I can see a vague, warm glow from one solitary window on the side of the house, as I come about over the top of it, before setting myself down on the soaked ground by our wisteria tree. I feel strangely glad to stow my wings away once more. My whole body is cold, achey and tired from the farthest flight I have ever taken. I immediately go and check the tree; and unfortunately, it is exactly like the others...it is now just a tree, devoid of anything aside from being connected to the earth like any other.
I start to make my way up the garden towards the house, coming across a much darker area of the ground, horror striking my heart to find that it is a worryingly large pool of congealed blood.
"Oh no…Ophelia!" I whine sadly to myself as I check to see if there are any track marks that suggest where she might've gone.
But, it appears as if it was just one large, solitary pool of blood.
Perhaps she was carried?
I sprint toward the house, now, many thoughts whipping through my mind, one where I hoped that perhaps Joshua had somehow made it home, that he had found her and taken her inside or to one of the pack.
The patio doors are locked from the inside when I get to the house.
We never locked the patio door, so this alarms me a little; whoever shut it and locked it wasn't family or a pack member, that was for sure.
I hurry around the outside of the house, wishing I could see in the early morning dawn as well as a Lycan could.
I come across the living room window, from which the warm glow I’d seen from above is emanating, and I look through it.

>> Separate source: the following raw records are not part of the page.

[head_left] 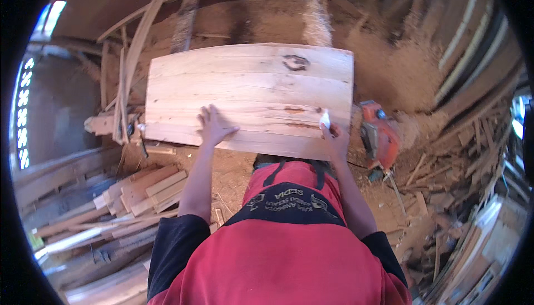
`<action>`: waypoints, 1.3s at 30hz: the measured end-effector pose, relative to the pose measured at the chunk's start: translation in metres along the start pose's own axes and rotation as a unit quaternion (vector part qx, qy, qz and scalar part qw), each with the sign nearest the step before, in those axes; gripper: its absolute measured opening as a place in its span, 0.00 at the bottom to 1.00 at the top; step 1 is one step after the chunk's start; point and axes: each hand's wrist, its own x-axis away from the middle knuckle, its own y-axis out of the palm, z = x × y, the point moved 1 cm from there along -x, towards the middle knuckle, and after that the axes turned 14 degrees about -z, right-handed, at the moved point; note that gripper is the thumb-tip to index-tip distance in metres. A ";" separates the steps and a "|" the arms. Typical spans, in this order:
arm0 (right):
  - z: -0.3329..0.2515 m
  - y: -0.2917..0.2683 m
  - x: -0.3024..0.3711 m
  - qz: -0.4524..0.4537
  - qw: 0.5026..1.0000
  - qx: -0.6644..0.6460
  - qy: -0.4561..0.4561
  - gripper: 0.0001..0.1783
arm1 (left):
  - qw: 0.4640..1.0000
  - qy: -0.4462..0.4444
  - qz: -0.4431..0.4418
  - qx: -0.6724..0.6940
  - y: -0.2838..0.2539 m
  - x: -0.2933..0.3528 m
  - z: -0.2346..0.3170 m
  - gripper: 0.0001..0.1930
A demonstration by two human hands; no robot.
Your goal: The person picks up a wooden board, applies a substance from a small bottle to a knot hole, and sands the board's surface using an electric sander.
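Note:
A wide pale wooden panel (245,88) of several joined boards lies in front of me, with a dark knot near its far right and reddish-brown marks nearer my right hand. My left hand (214,130) rests on the panel near its close edge, fingers spread, holding nothing. Above the panel's near right part, my right hand (335,138) has its fingers closed on a small white shiny piece (325,118). What kind of thing that piece is, I cannot make out.
A red power tool (381,135), apparently a planer, stands just right of the panel. Cut boards (150,188) are stacked at the lower left, and wood scraps (461,155) pile up on the right. Sawdust (389,63) covers the ground. Long planks (139,55) lean at the far left.

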 end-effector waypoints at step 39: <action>-0.133 0.364 0.006 -0.192 0.967 0.152 0.062 0.15 | 0.874 -0.091 0.292 0.378 -0.085 -0.171 -0.481 0.14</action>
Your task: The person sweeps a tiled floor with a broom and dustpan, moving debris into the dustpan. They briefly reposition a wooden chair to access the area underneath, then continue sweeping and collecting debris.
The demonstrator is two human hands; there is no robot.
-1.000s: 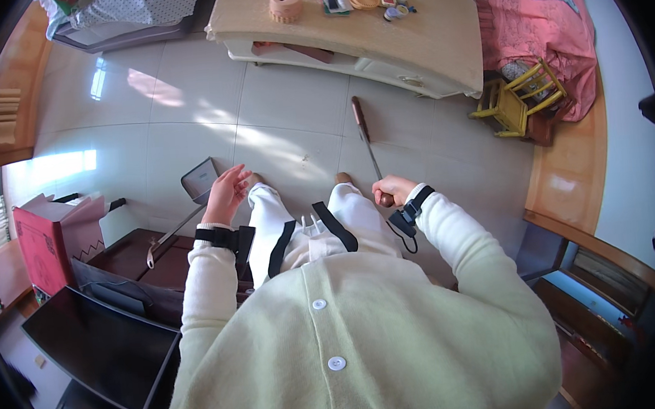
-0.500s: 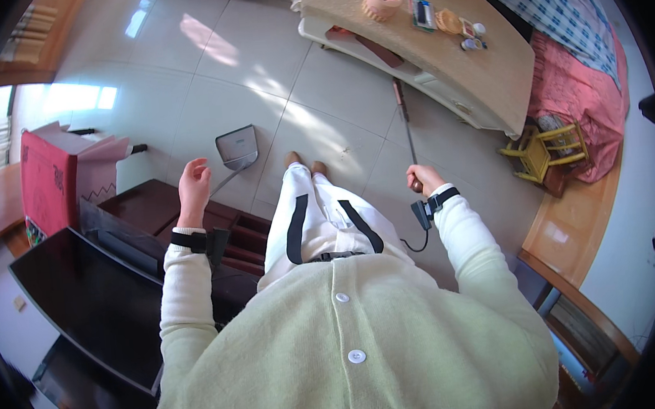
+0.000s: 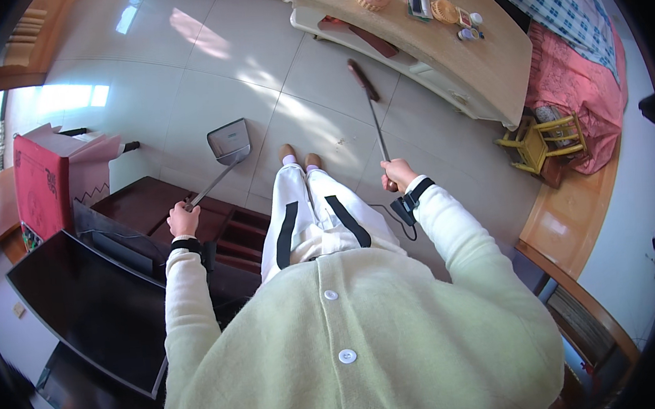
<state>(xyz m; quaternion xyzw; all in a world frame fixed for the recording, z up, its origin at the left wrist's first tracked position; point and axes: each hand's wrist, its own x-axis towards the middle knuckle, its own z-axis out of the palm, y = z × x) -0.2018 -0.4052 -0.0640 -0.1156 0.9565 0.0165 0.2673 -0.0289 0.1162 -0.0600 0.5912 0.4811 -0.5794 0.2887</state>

The fireplace is lit, but I cannot see much else from this angle. Cursing under my breath, I go all the way around to the front of the house, where I finally manage to let myself in through the front door. I head straight to the kitchen diner to unlock the patio door for Austin or anyone else, and my stomach drops when I survey the scene.

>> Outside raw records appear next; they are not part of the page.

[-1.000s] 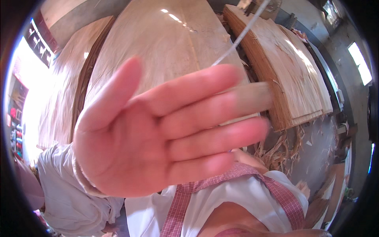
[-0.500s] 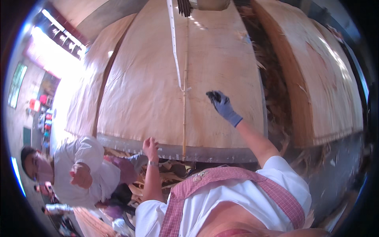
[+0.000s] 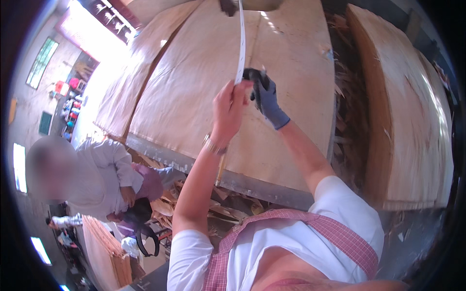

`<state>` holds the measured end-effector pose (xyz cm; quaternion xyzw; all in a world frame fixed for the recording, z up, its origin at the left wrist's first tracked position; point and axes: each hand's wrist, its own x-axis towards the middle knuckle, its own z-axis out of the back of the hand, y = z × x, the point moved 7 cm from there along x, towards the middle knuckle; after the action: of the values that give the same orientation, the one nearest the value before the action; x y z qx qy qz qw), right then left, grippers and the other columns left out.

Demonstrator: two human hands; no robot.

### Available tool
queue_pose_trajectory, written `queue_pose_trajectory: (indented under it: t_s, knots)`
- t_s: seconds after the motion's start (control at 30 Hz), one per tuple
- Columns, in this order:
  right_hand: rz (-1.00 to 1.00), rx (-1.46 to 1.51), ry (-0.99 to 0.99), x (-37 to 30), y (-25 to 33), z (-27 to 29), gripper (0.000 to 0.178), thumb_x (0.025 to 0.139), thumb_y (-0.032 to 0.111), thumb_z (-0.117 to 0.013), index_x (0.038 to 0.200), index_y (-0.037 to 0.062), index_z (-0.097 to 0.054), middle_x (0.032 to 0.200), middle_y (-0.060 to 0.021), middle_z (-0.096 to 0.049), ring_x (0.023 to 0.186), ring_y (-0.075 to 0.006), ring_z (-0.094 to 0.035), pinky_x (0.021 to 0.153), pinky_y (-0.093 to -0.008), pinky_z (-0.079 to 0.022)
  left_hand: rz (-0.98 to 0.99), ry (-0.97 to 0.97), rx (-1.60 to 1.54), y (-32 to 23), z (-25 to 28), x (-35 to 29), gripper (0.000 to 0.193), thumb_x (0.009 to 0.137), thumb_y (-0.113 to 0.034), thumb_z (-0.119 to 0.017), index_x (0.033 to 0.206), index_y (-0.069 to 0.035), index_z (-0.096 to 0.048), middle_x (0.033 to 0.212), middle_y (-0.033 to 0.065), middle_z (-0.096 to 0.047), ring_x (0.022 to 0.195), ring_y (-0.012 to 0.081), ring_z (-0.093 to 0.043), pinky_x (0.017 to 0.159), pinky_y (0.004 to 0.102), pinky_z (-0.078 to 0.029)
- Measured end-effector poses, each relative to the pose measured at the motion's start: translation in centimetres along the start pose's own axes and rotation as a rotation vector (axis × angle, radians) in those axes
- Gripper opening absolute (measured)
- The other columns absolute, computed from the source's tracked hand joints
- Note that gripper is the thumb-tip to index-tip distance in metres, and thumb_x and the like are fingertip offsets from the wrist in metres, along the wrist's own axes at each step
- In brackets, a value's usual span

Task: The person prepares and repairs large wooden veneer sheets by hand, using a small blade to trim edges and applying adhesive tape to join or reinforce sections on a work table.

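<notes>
A long white strip of perforated tape (image 3: 242,41) hangs down from the top of the view. My bare left hand (image 3: 229,109), a watch at its wrist, is closed on the lower part of this tape. Right beside it, my right hand (image 3: 267,99) wears a grey-blue glove with black fingers. Its fingers are curled in at the tape's lower end, and a small pale tip shows above them. Both hands are over a wide pale sheet of wood veneer (image 3: 291,58). A thin yellowish stick (image 3: 221,170) on the sheet is mostly hidden by my left arm.
A tall stack of veneer (image 3: 388,116) stands to the right, with scraps (image 3: 342,97) in the gap. Along the sheet's near side runs a grey table edge (image 3: 272,191). A person in white (image 3: 107,169) is close on the left, near more stacked veneer (image 3: 109,257).
Both hands have come together at the hanging tape; my left hand rose from the table's near edge and took hold. The person's raised hand on the left has dropped.
</notes>
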<state>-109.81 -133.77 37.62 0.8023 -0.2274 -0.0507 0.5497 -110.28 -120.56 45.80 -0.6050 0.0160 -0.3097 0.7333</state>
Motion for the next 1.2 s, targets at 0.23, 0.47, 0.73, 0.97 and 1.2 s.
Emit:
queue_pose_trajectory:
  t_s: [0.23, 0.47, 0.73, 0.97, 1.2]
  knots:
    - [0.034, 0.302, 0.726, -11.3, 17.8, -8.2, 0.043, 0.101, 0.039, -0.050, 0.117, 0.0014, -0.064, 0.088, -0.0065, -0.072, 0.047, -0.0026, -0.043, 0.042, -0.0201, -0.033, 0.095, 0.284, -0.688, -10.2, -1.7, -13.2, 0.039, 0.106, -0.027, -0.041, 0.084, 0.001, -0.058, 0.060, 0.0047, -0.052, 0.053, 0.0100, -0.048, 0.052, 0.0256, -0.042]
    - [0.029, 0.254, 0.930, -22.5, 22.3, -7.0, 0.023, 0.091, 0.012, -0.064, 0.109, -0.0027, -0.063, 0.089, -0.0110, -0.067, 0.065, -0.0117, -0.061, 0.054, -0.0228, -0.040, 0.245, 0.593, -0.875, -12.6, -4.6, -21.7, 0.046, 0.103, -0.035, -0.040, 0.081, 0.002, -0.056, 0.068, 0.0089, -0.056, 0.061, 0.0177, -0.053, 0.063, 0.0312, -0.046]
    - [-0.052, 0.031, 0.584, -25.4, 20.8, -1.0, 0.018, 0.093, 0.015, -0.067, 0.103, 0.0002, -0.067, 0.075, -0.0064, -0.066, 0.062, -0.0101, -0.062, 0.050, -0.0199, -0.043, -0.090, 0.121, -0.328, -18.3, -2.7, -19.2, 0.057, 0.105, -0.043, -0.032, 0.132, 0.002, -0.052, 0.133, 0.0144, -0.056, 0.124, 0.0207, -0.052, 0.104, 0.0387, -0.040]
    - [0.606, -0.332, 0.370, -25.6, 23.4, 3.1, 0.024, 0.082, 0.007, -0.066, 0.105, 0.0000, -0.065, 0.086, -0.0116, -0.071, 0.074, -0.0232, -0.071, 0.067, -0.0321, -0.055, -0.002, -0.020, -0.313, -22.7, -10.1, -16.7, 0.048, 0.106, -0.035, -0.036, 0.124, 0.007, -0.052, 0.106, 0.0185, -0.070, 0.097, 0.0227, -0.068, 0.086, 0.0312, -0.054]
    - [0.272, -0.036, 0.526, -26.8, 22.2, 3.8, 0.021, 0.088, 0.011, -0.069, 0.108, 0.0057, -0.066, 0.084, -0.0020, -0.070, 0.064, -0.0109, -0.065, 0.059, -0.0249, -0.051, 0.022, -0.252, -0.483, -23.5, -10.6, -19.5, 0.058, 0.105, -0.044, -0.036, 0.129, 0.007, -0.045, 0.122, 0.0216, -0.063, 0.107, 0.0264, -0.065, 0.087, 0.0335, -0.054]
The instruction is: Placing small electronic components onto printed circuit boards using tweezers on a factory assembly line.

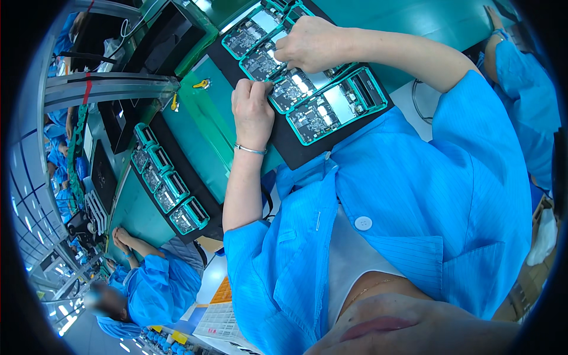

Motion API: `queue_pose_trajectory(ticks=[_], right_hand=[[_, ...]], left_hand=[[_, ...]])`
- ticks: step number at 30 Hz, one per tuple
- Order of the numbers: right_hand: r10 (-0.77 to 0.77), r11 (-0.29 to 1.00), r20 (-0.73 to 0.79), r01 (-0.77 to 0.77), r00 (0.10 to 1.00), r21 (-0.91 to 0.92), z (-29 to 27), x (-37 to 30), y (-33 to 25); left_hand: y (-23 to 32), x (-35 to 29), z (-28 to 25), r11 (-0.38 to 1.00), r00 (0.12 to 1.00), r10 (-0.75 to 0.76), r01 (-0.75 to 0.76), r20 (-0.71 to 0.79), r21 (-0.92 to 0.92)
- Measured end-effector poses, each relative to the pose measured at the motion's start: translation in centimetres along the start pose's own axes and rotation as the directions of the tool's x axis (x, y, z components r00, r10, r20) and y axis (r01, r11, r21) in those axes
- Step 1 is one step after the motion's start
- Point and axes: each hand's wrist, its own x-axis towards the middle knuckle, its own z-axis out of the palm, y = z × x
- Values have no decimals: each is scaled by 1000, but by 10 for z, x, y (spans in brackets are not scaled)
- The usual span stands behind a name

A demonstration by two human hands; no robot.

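Several teal-framed electronic units with exposed circuit boards lie in a row on a black mat (290,151) in front of me. My left hand (253,112) has its fingers curled against the left edge of the row, beside a middle circuit-board unit (291,90); its fingertips are partly hidden. Reaching across from the right, my right hand (310,44) is bent over another circuit-board unit (260,62), fingers drawn together. Whatever they pinch cannot be made out. The nearest circuit-board unit (319,116) lies untouched, its silver plate and dark slot facing up.
Left of me, a second black mat (204,204) carries more teal-framed units (171,189). A yellow-handled part (202,84) sits on the green bench (201,130) near a metal beam (112,89). One blue-clad person (163,287) works at lower left, another (523,106) at right.
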Motion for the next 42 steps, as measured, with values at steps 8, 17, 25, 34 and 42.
queue_pose_trajectory(ticks=[8,17,25,34,42], right_hand=[[-10,1000,-15,11,1000,11,0,-2,1],[-19,1000,-28,19,999,23,-5,-6,3],[-61,998,-100,63,993,12,5,-10,10],[257,930,-374,-124,891,345,-10,-53,66],[522,525,-172,-156,836,837,43,-94,68]], left_hand=[[0,8,-6,997,995,79,-78,67,-12],[3,6,-1,997,998,-2,7,65,-73],[13,0,-4,994,998,-46,49,32,-102],[23,-10,-23,987,985,-154,150,-78,-56],[27,-12,-17,970,968,-234,225,-96,-96]])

There is a large, partially congealed and partially dried pool of blood on the floor under the dining table, which is also covered in blood. The medical kit is on the breakfast bar, and that too is covered in bloody fingerprints with half the contents across the bar.
It is highly alarming, but this sight actually relaxes me a little; anyone who wanted to cause true harm to Ophelia wouldn't be dressing her wounds.
The amount of blood loss is worrying, though, and I really need to find her.
I go back through the corridor and open the door to the living room, bracing myself for what I might find.
It is immediately much warmer in here than the rest of the house, and I softly enter the room. I can finally feel Ophelia again, which suggests to me that she is very weak, but definitely in this room.
As I walk around the front of the sofa, I relax completely at the sight of the occupants on the sofa.
As reassuring as it is, I am very surprised to be greeted by this particular sight; Ophelia, apparently safe and sleeping under one of the blankets, tightly cuddled up against a bare-chested Ares Katz, inexplicably here in our home, wearing pyjamas trousers that are covered in dried blood.
He, too, is sound asleep.
Satisfied that Ophelia is alive and marginally okay, I exit the room, pulling the door ajar behind me. It is still very early, and I am sure they need the rest.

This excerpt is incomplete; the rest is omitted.